▽
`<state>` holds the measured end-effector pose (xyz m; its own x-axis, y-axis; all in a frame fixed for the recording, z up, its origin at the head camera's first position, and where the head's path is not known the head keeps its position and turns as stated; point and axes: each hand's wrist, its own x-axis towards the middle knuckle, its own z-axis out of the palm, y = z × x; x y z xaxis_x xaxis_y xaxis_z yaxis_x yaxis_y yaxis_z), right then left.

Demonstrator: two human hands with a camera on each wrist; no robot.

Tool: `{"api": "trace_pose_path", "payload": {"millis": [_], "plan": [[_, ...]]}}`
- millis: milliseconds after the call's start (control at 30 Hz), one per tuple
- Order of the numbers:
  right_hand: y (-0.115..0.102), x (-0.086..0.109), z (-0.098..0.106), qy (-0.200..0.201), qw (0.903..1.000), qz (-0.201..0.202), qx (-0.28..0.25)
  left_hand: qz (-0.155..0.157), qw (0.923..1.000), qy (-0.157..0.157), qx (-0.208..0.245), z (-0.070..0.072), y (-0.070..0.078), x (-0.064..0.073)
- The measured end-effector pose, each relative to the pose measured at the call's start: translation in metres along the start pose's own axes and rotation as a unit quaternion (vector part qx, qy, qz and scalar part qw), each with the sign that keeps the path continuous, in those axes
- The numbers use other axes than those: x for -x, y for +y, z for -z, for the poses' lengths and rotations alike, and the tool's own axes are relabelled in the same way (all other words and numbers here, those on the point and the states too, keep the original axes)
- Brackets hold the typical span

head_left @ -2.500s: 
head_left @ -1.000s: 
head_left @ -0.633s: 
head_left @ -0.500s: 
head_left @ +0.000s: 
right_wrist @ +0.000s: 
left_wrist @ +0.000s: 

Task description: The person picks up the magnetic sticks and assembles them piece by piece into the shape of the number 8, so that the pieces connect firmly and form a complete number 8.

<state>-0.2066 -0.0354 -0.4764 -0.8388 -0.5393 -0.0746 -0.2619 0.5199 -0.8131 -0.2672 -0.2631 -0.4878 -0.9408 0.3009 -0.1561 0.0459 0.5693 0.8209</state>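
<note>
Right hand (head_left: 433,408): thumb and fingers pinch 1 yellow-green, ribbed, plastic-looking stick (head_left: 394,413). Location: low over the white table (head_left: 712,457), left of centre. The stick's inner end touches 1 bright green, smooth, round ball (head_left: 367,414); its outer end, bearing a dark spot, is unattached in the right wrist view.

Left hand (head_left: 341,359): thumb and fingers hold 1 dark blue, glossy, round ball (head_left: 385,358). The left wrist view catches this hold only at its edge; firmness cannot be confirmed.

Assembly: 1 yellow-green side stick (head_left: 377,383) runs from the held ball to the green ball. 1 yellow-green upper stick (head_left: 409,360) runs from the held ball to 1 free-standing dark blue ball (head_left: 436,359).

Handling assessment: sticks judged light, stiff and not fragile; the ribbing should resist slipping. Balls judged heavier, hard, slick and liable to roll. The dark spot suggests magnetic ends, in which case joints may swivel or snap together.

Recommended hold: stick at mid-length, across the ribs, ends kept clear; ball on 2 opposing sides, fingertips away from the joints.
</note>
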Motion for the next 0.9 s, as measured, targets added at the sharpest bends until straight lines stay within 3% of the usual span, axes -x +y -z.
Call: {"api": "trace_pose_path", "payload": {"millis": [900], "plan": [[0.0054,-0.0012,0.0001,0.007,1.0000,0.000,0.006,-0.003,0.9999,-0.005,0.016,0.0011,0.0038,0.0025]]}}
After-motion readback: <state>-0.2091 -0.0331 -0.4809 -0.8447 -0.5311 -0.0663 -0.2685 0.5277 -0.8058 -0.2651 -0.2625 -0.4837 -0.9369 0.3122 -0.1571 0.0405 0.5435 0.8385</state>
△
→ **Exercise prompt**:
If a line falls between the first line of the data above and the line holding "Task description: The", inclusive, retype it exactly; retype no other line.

→ **Solution to this task**:
`<state>` holds the measured end-effector pose (xyz m; its own x-axis, y-axis; all in a frame fixed for the recording, z up, its origin at the head camera's first position, and where the head's path is not known the head keeps its position and turns as stated; point and axes: each hand's wrist, its own x-axis towards the middle knuckle, its own z-axis out of the palm, y = z × x; x y z xaxis_x xaxis_y xaxis_z yaxis_x yaxis_y yaxis_z), right then left.

Demonstrator: two human hands with a camera on each wrist; no robot.

Tool: `{"api": "trace_pose_path", "payload": {"millis": [_], "plan": [[_, ...]]}}`
- millis: milliseconds after the call's start (control at 30 Hz), one per tuple
- Order of the numbers:
  right_hand: y (-0.115..0.102), x (-0.086..0.109), z (-0.098..0.106), qy (-0.200..0.201), qw (0.903..1.000), qz (-0.201..0.202), qx (-0.28..0.25)
  left_hand: qz (-0.155..0.157), qw (0.923..1.000), qy (-0.157..0.157), qx (-0.208..0.245), z (-0.070..0.072), y (-0.070..0.078), x (-0.064..0.073)
- The measured end-effector pose, each relative to the pose measured at the call's start: translation in metres along the start pose's own axes and rotation as a unit quaternion (vector part qx, qy, qz and scalar part qw), each with the sign that keeps the path continuous, in those axes
- The numbers use other axes than those: x for -x, y for +y, z for -z, for the poses' lengths and rotations alike, and the tool's own axes are relabelled in the same way (all other words and numbers here, those on the point and the states too, keep the original axes)
- Brackets hold the typical span

head_left @ -2.500s: 
head_left @ -1.000s: 
head_left @ -0.633s: 
head_left @ -0.500s: 
head_left @ +0.000s: 
right_wrist @ +0.000s: 
left_wrist @ +0.000s: 

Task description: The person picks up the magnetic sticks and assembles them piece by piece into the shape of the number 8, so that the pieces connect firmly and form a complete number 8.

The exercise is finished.